_To do_. When a line in the material contains the word "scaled", copy it.

-=-=-

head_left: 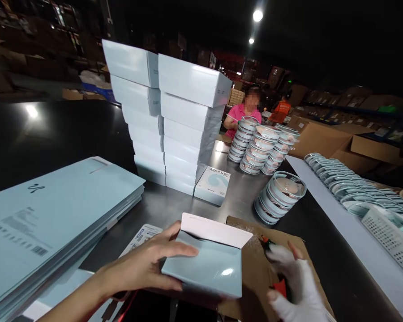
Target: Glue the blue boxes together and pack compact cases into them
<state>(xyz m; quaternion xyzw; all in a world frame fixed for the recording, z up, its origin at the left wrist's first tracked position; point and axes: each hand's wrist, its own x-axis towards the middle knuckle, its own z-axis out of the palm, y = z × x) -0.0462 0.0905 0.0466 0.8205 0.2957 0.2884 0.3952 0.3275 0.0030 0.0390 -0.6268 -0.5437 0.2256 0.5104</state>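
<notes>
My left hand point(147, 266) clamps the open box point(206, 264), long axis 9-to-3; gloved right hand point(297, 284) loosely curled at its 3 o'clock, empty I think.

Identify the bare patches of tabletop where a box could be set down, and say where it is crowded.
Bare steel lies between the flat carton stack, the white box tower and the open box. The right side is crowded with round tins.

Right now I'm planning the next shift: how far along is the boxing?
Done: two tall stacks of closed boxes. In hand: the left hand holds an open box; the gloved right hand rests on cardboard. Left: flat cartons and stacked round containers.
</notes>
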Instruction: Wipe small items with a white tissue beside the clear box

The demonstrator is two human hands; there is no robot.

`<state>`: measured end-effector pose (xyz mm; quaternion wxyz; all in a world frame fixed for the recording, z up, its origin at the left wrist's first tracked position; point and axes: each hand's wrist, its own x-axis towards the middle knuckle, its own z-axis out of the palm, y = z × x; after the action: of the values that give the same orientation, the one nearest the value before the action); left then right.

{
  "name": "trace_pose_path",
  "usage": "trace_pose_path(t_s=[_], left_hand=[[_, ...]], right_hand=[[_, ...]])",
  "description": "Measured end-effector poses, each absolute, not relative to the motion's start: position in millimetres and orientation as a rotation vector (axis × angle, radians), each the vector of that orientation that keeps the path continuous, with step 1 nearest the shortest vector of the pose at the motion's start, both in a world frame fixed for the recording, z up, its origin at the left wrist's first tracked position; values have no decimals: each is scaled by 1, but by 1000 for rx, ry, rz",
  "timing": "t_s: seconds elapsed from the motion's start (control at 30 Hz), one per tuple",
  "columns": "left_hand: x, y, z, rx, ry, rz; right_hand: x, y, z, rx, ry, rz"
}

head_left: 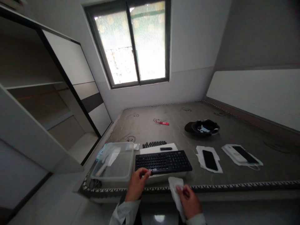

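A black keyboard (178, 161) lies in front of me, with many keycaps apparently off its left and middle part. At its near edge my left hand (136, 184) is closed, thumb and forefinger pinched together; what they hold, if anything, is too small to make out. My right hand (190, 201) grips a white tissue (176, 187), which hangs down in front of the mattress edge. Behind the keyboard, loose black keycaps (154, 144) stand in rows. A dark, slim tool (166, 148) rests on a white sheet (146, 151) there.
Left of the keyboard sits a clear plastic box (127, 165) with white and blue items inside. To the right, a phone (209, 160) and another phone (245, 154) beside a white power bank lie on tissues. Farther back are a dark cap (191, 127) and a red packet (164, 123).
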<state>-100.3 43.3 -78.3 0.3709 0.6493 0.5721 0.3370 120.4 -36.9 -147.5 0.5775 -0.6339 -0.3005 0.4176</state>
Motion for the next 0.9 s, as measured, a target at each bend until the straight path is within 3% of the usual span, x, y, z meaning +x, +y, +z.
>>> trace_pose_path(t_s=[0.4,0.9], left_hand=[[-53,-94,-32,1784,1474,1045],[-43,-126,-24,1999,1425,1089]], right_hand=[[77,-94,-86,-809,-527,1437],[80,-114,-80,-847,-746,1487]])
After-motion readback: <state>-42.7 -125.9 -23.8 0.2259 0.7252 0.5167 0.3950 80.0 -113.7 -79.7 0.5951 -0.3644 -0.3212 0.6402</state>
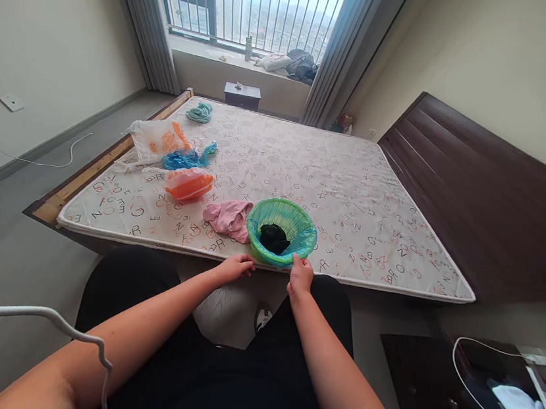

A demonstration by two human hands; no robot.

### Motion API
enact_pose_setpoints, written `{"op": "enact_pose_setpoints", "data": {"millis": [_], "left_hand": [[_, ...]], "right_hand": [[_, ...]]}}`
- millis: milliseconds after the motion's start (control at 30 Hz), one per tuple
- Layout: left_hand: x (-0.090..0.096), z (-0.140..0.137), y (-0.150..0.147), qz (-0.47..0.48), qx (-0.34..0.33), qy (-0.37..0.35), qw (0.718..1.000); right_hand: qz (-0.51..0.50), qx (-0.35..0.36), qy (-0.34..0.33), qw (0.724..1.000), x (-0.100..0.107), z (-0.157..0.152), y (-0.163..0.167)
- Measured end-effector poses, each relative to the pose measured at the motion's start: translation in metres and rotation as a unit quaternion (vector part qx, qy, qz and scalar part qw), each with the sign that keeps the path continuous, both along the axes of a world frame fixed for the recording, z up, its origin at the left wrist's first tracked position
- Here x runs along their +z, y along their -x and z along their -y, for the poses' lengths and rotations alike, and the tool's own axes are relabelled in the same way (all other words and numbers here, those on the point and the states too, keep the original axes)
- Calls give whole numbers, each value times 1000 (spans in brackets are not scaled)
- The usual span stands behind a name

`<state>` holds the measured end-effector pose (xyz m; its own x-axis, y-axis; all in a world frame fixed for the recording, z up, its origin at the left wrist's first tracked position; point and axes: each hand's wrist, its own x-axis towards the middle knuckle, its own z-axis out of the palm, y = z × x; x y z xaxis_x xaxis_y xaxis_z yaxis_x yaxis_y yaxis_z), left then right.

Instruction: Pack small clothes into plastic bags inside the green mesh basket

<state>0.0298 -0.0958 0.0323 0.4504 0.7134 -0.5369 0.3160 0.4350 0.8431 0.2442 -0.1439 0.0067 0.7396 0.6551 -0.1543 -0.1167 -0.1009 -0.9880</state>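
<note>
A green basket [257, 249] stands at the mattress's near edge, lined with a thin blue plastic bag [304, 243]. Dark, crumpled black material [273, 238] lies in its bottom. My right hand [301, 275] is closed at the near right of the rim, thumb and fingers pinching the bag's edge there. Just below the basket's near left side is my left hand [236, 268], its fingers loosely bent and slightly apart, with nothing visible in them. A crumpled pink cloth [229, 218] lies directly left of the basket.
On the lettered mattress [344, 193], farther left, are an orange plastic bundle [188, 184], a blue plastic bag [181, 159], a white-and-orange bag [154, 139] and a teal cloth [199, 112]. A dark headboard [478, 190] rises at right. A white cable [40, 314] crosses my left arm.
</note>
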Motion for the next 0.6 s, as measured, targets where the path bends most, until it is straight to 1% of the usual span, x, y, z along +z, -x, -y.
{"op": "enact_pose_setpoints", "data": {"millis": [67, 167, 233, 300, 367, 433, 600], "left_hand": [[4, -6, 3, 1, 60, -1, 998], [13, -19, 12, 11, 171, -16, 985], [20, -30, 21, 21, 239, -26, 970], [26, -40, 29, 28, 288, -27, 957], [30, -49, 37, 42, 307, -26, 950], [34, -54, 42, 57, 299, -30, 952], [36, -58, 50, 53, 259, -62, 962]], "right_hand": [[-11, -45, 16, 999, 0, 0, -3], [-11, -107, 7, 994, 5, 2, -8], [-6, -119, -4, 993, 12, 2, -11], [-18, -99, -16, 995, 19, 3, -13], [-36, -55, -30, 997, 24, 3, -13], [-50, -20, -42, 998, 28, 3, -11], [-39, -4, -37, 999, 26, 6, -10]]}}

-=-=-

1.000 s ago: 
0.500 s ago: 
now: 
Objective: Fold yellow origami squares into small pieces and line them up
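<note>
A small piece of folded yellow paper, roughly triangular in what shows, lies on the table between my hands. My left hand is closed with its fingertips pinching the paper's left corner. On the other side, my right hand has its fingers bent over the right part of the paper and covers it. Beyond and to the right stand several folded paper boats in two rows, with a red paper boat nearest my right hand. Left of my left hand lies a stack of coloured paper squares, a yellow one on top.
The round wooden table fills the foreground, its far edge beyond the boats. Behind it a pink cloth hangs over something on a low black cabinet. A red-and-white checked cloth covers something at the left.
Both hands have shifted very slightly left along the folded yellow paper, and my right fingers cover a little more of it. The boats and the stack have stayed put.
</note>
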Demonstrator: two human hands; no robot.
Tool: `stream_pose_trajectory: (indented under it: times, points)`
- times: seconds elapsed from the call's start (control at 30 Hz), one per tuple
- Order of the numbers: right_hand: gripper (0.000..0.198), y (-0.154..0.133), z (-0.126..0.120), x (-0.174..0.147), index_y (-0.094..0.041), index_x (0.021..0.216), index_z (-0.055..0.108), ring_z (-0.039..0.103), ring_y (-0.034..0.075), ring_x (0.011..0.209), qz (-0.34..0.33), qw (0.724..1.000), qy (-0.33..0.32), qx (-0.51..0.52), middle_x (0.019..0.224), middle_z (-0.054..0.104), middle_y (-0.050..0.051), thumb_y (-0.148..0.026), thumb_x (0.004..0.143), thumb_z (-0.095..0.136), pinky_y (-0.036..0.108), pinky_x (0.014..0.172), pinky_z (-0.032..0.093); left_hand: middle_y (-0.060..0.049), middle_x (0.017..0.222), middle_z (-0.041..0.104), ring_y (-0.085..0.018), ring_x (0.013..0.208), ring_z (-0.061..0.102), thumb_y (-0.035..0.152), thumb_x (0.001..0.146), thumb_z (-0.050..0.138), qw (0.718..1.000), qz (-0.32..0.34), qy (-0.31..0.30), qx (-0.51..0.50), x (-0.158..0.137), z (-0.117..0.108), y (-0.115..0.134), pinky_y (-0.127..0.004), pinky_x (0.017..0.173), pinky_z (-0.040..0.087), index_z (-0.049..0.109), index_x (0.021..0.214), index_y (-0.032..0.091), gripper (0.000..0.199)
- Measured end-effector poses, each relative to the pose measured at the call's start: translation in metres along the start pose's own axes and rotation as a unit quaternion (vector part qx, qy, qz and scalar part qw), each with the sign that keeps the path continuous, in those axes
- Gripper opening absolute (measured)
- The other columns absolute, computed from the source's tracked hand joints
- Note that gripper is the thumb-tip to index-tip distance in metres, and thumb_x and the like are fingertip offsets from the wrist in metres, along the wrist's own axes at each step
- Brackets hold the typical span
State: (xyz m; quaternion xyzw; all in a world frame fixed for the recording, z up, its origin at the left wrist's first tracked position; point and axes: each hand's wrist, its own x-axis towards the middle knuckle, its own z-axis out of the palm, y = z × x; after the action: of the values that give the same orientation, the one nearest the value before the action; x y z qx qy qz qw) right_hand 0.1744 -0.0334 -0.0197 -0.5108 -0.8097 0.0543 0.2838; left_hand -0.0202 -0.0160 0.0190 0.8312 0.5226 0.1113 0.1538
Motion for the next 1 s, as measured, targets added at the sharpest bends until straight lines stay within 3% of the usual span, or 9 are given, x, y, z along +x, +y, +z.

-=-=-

_Exercise solution_.
  "description": "Measured end-effector poses, each absolute, not relative to the motion's start: position in millimetres and orientation as a rotation vector (axis × angle, radians), each the vector of that orientation that keeps the path continuous, with step 1 nearest the shortest vector of the pose at the motion's start, both in a world frame fixed for the recording, z up, its origin at the left wrist's first tracked position; values have no decimals: each is scaled by 1, but by 1000 for rx, ry, rz",
- Calls give whole numbers, each value times 1000 (spans in brackets are not scaled)

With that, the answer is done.